Your instructions – Pictures are to be excluded. Please print only the lines from the one containing "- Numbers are" through the end of the data, exactly as they appear.

________________

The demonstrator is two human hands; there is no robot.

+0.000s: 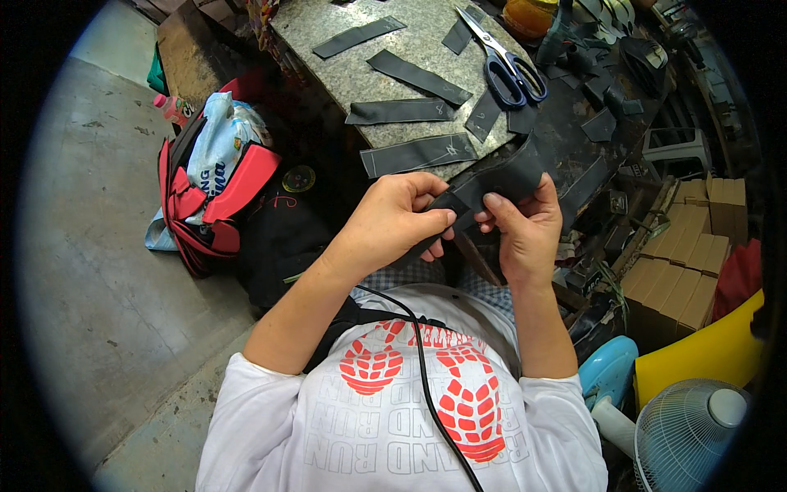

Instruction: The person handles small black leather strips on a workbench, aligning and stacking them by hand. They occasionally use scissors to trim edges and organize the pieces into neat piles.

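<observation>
A black strip of leather-like material (pixel 500 179) is stretched between my two hands, just off the near edge of the stone-topped table (pixel 328 80). My left hand (pixel 403 215) pinches its left end, thumb on top. On the other side my right hand (pixel 525 225) grips it between thumb and fingers, and part of the piece curves up above the knuckles. Beyond my hands, several black strips lie flat, among them a marked strip (pixel 418 155) closest to me. Scissors with dark blue handles (pixel 507 78) rest with parted handles near the table's right side.
Dark scraps (pixel 600 125) cover the bench to the right. Stacked cardboard boxes (pixel 674 275), a yellow object (pixel 705 348) and a white fan (pixel 693 435) stand at the right. A red bag (pixel 242 184) and a pink-capped bottle (pixel 172 108) are at left. A black cable (pixel 422 353) crosses my shirt.
</observation>
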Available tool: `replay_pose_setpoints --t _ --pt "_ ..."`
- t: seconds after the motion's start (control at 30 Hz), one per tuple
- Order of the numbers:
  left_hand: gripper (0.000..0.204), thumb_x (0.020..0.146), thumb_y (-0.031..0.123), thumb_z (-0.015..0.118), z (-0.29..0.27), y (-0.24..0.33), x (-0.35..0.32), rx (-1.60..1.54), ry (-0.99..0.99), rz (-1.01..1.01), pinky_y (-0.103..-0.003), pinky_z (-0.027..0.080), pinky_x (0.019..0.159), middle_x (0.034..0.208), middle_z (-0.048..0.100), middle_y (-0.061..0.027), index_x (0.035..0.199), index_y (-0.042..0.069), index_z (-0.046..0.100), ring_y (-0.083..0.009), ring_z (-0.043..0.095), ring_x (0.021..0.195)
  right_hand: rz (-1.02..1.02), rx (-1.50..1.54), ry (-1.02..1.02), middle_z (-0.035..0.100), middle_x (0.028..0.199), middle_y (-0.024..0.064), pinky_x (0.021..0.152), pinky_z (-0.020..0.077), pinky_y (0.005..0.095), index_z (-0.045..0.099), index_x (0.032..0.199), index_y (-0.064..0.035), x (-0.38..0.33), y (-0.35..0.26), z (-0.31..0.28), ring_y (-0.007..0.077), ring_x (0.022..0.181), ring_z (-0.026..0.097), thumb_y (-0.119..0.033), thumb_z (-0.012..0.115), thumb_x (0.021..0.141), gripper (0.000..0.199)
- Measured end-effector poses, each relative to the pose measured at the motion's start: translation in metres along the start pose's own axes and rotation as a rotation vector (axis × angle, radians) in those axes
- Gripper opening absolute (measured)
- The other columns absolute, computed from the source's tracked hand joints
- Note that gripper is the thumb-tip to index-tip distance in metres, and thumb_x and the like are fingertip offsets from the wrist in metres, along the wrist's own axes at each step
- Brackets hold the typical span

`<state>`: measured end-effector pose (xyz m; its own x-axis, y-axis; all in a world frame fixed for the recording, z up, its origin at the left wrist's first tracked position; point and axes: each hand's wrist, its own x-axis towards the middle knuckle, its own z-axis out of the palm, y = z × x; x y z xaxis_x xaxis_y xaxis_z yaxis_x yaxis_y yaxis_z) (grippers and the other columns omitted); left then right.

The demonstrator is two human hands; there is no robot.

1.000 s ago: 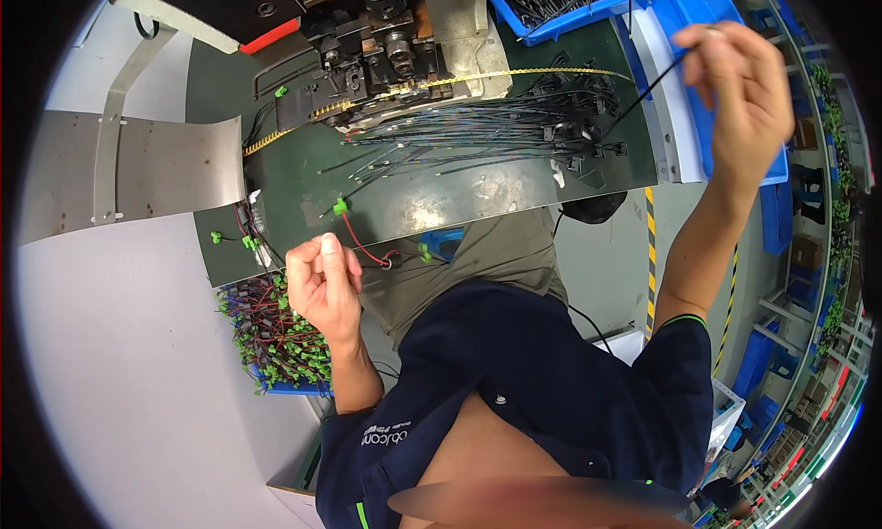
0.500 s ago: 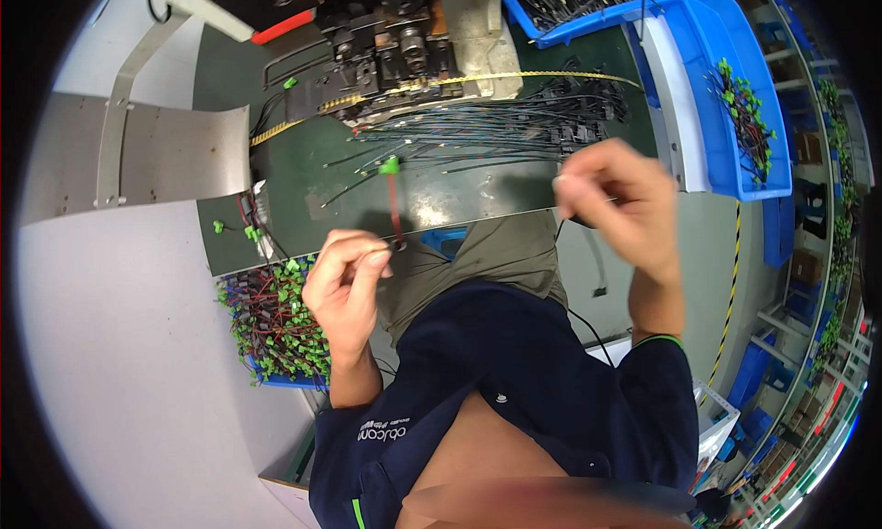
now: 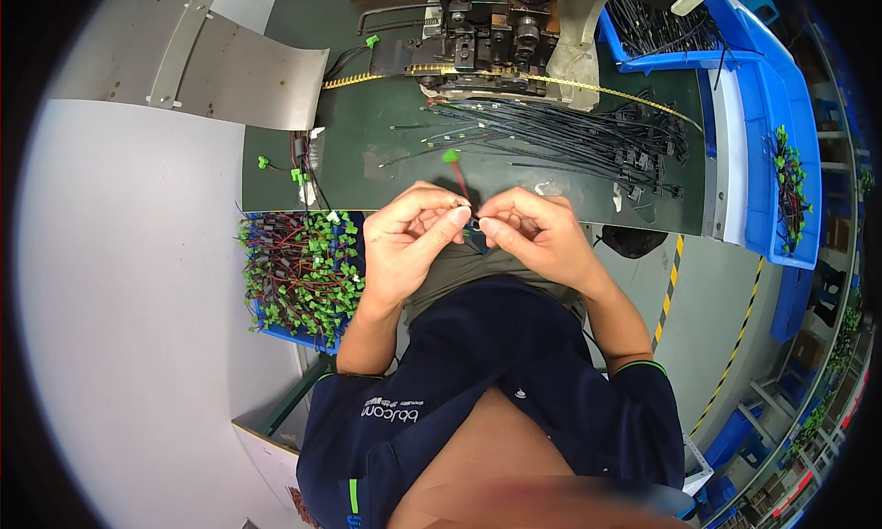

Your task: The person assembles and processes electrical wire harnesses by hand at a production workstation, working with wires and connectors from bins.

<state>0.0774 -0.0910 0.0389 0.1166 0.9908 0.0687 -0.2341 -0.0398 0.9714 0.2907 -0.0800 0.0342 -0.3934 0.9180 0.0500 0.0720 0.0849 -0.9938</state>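
My left hand (image 3: 409, 239) pinches the lower end of a thin red wire (image 3: 463, 192) that rises to a small green connector (image 3: 451, 156). My right hand (image 3: 533, 235) meets it fingertip to fingertip and pinches the end of a thin black wire at the same spot, over the near edge of the dark green bench (image 3: 367, 161). A spread of black wires (image 3: 560, 138) lies on the bench just beyond my hands.
A black crimping machine (image 3: 491, 37) stands at the back of the bench. A blue bin of red wires with green connectors (image 3: 299, 272) sits at my left. Blue bins (image 3: 781, 170) line the right side. A grey metal chute (image 3: 202, 69) slopes at the back left.
My right hand has come down from the blue bin at the upper right to meet my left hand at the bench edge. My left hand rose slightly with the red wire.
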Motion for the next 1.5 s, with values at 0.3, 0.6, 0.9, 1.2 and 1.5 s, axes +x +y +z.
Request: replay_pose_setpoints --t 0.3,0.6,0.9,1.2,1.5 --pt "0.01 0.099 -0.004 0.071 0.0 -0.011 0.0 0.038 0.009 0.04 -0.022 0.055 0.071 0.099 0.069 -0.0077 0.108 -0.005 0.071 -0.0093 0.067 0.081 -0.045 -0.014 0.08 0.075 0.08 0.0034 0.057 0.0477 0.0263 0.074 0.105 -0.0022 0.002 0.001 0.003 0.0083 0.065 0.065 -0.011 0.074 0.1 0.01" --pt "0.014 0.102 -0.001 0.068 0.005 -0.019 0.003 -0.347 0.096 -0.157 -0.023 0.044 0.068 0.084 0.051 0.0011 0.116 -0.004 0.068 -0.007 0.047 0.069 0.0 0.026 0.041 0.077 0.082 0.0038 0.057 0.0489 0.0257 0.073 0.105 -0.0017 0.001 -0.001 0.001 0.0087 0.068 0.067 -0.012 0.073 0.101 0.011" --pt "0.009 0.098 -0.003 0.074 0.011 -0.029 0.003 -0.054 0.047 0.029 -0.021 0.042 0.066 0.101 0.066 -0.005 0.106 -0.003 0.075 -0.0043 0.053 0.077 0.085 0.284 0.107 0.076 0.083 0.0063 0.058 0.0529 0.0257 0.068 0.104 -0.0001 -0.001 0.007 0.012 0.0085 0.065 0.067 -0.011 0.067 0.105 0.011" --pt "0.01 0.094 -0.003 0.077 0.01 -0.017 0.003 0.404 -0.033 0.21 -0.023 0.044 0.061 0.093 0.067 -0.0063 0.102 -0.003 0.073 -0.0067 0.057 0.074 0.082 0.237 0.019 0.075 0.083 0.006 0.059 0.0544 0.0248 0.068 0.108 0.0014 -0.004 0.009 0.001 0.0092 0.066 0.068 -0.011 0.068 0.104 0.013" --pt "0.009 0.091 -0.002 0.078 0.003 -0.005 0.005 0.683 -0.124 0.403 -0.033 0.053 0.063 0.088 0.067 -0.0133 0.094 -0.003 0.069 -0.023 0.066 0.074 0.169 0.292 -0.125 0.075 0.092 0.0061 0.064 0.053 0.0222 0.065 0.105 0.0003 -0.008 0.008 -0.005 0.0087 0.076 0.069 -0.004 0.066 0.103 0.005"
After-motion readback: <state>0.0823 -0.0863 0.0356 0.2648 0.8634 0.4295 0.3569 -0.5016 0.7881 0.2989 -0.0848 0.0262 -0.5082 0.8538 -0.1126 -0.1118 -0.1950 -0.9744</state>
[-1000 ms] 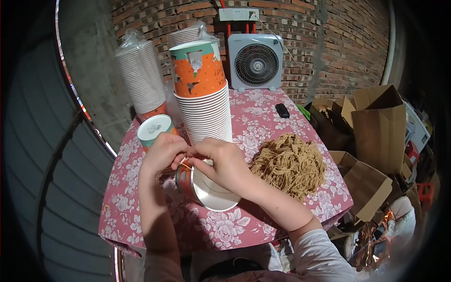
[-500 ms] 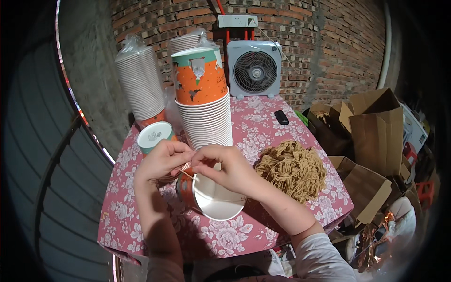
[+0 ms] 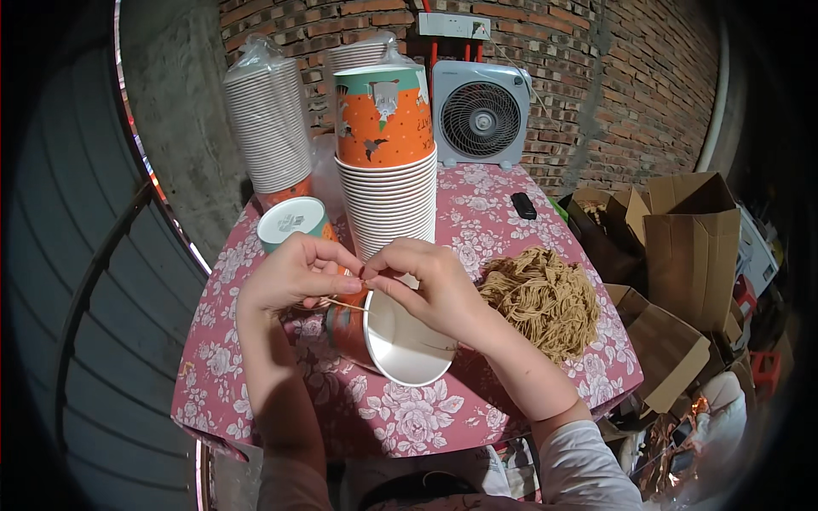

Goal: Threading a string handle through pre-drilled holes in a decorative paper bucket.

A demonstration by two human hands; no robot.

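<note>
A paper bucket [image 3: 405,349] with a white inside and orange outside lies tilted on the table, its mouth facing me. Above its rim, my left hand [image 3: 294,274] and my right hand [image 3: 433,285] meet at the fingertips, both closed in a pinch. A thin tan cord [image 3: 348,304] runs from the left fingers toward the bucket's rim; the fingers partly cover it. To the right of my right hand is a heap of tan cords [image 3: 541,307]. Beyond my left hand an upside-down paper bucket [image 3: 291,220] shows its white base.
Behind my hands rises a tall stack of nested paper buckets [image 3: 388,204]. Another bagged stack [image 3: 268,128] stands at the back left. A box fan [image 3: 484,119] and a small black object [image 3: 523,206] are on the flowered tablecloth [image 3: 417,417]. Cardboard boxes [image 3: 690,264] crowd the right side.
My fingertips have come together on the cord, the left hand's fingers reaching further right. The whole scene has shifted slightly up and right in the picture.
</note>
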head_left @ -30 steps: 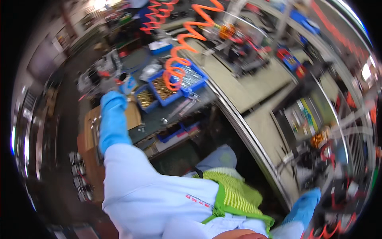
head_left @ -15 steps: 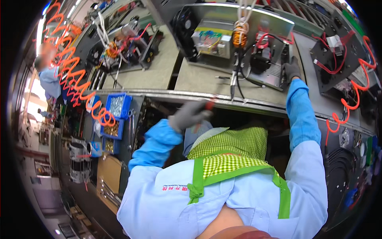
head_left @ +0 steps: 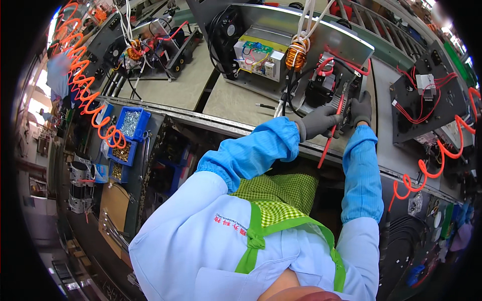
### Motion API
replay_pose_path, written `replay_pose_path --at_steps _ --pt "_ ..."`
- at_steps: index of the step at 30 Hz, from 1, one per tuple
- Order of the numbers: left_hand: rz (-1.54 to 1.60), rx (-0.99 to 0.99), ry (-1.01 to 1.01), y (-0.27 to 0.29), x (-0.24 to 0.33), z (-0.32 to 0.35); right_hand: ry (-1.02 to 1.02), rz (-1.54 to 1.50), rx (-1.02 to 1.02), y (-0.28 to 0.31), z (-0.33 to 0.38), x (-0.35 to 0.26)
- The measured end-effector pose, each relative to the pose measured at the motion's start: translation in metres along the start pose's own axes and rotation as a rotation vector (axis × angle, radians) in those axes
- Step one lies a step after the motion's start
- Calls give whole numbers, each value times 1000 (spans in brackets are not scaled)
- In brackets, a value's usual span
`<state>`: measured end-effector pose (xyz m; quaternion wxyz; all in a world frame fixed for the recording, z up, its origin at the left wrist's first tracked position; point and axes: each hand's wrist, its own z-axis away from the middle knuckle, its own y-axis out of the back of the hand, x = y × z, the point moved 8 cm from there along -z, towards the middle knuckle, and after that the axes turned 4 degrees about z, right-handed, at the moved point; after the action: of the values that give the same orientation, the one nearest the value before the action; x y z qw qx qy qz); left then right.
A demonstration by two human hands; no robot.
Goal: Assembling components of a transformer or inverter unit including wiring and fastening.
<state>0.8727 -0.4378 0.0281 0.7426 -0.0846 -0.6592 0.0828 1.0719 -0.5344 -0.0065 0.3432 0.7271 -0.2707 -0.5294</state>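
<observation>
Grey knit-gloved left hand (head_left: 321, 123) curled around a thin red-sleeved rod or lead (head_left: 331, 133), pinched near its upper part, lower end hanging past the edge of the grey metal workbench (head_left: 191, 90) toward the lap. Grey knit-gloved right hand (head_left: 361, 109) set flat against the black finned heat-sink block (head_left: 329, 93) of the open metal-chassis electronics assembly (head_left: 301, 55), fingers mostly together, seemingly bracing; no clear sign of anything gripped. Red piece thus at the near right corner of that chassis, between both hands.

Possible trouble, judged from the layout: loose red wiring (head_left: 341, 55) just above the hands, easy to snag or tug off a terminal with a careless pull. Copper-wound toroid coil (head_left: 297, 54) and white cable bundle close by, liable to a knock from a rising wrist. Free lower end of the red piece unsupported, apt to swing or catch on the bench lip. Orange coiled air hose (head_left: 85, 95) well apart at left, no threat here.

Hard to make out: upper tip of the red piece, buried behind glove and heat sink; whether tool or cable, not clear. Right fingertips hidden against the block. Contents of the blue plastic parts bins (head_left: 131, 123) at left only a glitter of small hardware. Far right boards bent by the lens rim.
</observation>
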Motion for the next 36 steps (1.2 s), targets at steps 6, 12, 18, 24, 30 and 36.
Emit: replay_pose_path --at_steps 6,12,18,24,30,36 --pt "95 40 -4 -1 1 -14 -5 -17 10 1 -4 1" --pt "229 84 53 -1 0 -16 -24 -6 33 1 -3 4" --pt "283 100 5 -2 0 -10 -14 -42 14 1 0 1" --pt "177 68 7 -5 -6 -6 -4 -63 46 4 1 2" --pt "220 66 23 -8 -12 -20 -17 -99 35 6 3 -2" --pt "257 119 -16 -1 0 -21 -31 -59 25 8 3 -1"
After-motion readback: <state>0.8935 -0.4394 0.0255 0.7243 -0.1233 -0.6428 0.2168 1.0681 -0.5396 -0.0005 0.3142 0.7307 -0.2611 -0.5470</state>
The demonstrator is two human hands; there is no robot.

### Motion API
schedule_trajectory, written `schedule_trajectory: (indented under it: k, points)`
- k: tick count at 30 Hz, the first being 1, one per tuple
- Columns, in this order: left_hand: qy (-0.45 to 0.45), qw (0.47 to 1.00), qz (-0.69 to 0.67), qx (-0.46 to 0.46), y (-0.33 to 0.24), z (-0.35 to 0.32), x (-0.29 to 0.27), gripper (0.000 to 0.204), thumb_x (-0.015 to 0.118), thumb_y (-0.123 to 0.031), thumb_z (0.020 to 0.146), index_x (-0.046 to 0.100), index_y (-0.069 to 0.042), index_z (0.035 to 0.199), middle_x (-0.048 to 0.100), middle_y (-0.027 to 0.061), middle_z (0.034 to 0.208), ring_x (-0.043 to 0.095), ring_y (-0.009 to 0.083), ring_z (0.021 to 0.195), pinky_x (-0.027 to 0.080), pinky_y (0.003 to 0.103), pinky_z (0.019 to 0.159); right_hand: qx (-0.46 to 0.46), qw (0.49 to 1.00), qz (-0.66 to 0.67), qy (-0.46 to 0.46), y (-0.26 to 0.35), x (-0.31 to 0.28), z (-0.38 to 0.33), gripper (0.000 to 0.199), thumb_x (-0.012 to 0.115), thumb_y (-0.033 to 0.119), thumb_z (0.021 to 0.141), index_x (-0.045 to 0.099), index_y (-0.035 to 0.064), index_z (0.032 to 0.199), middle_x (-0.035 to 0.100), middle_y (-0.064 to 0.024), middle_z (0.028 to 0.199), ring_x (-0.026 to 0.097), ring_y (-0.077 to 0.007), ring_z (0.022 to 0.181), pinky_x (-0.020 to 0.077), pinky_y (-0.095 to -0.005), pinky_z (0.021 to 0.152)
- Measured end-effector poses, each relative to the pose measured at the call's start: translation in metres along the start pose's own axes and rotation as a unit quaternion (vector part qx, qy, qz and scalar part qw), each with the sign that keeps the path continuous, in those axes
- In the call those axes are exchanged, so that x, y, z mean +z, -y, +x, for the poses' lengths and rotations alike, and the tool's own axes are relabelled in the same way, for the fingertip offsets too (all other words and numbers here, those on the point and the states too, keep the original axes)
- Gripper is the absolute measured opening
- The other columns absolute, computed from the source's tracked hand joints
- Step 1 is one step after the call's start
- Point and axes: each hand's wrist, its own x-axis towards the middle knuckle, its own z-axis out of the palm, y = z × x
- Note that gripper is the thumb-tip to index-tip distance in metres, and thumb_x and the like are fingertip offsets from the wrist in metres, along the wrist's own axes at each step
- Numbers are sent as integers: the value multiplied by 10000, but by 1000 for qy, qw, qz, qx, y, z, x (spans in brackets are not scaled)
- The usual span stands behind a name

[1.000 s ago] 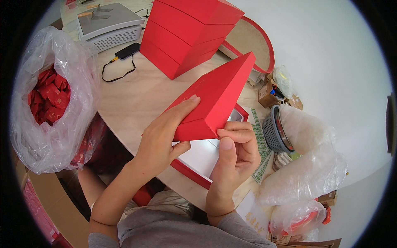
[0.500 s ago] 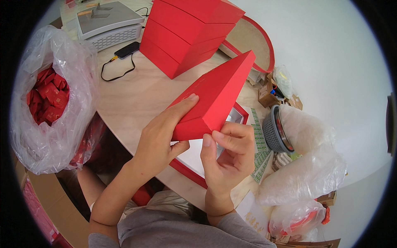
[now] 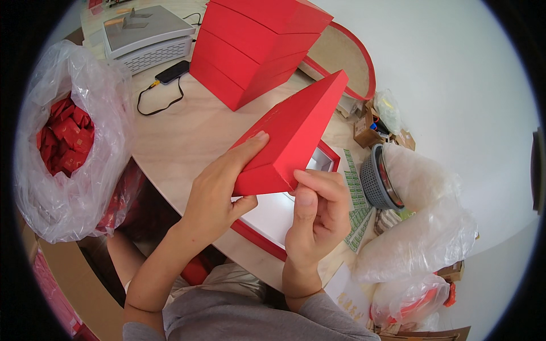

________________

Output of the exercise –
- Numbers are sent as integers: the value multiplied by 10000, but by 1000 for qy, qw, qz, qx, y, z, x (spans in brackets are not scaled)
- The usual span stands behind a name

[1.000 s ago] 
[0.500 s ago] 
[now] 

What appears above is the full answer.